Don't force the customer into working how we want them to work
I’ve run into two scenarios this week where co-workers asked me how they should handle certain requests. How these questions get answered shows how much you’re in a customer-centric mindset.
Customer requests a new version of a product
Within our SelfService application, we allow customers to request product upgrades. Rather than using this mechanism, a customer simply created a new support case asking to receive the latest version of one of our products that they have licensed. One of my co-workers asked me: Should we tell him to go into SelfService and request the upgrade using the mechanism we’ve setup?

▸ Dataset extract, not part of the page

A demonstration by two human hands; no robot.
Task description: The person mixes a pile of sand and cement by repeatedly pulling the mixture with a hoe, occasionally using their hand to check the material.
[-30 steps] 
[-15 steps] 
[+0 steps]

Customer requests SelfService logins for his new co-workers
From our SelfService login page, we have a link that allows you to register for SelfService. If a customer doesn’t already have a login, then can fill out the form in order to get login access. Rather than using this mechanism, a customer simply opened a new support case, asking us to create logins for his co-workers. One of my co-workers asked me: Should we tell him to go into SelfService and request the logins using the mechanism we’ve setup?
The standard answer to these questions is Yes – tell the customer to follow the process we want them to follow.
But that answer sucks.
The right answer is No – we’ll just handle the request. We know what the customer wants. We know what we need to do. We have the information we need. Just give the customer what they’re requesting. There’s no need to force the customer to do additional work, to follow our process. When you look at these questions from the customer standpoint, it becomes clear as day. Don’t force the user into working how we want them to work.
It’s OK to guide them. To tell them that if they follow a certain process that they’ll get a quicker response. That’s fine. But don’t force them.
When questions like these arise, it’s a good time to re-examine your processes, your tools, your website. Why didn’t the customer use the mechanisms we’ve setup? Are they not easy to find? Are they not self-explanatory? Can they be improved? Are they too hard to use? Are there too many hoops to jump through? What can we do to improve the customer experience?
If you put yourself in the mindset of the customer, many of these questions and decisions become a lot easier to answer.